━━━━━ Source data ━━━━━

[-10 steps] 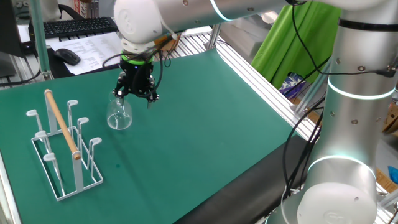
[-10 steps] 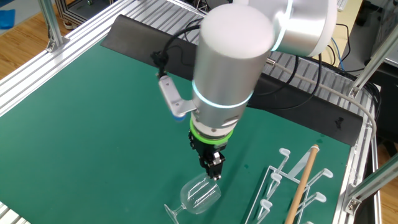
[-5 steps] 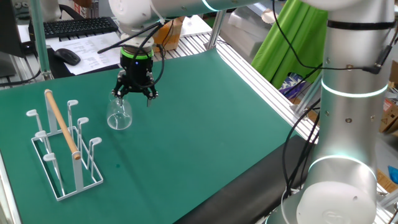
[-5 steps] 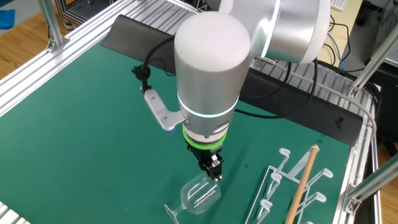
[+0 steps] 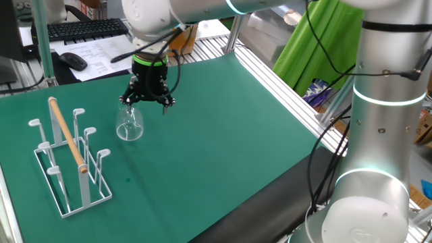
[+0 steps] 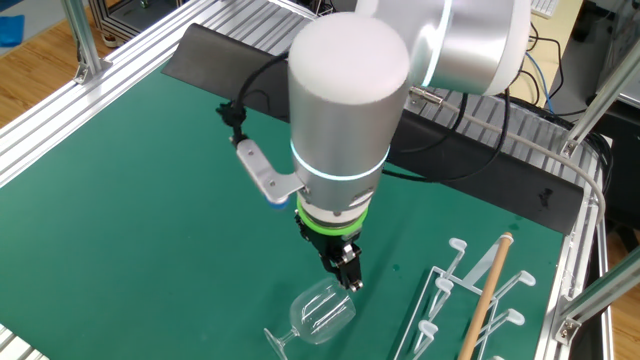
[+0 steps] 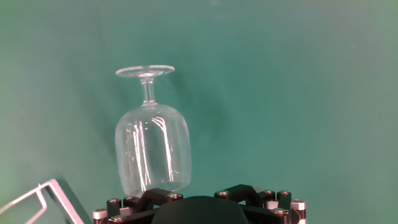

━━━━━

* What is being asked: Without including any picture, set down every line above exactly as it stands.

* Answer section:
[-10 steps] 
[-10 steps] 
[-5 steps] 
[-5 steps] 
[+0 steps] 
[+0 steps] 
[+0 steps] 

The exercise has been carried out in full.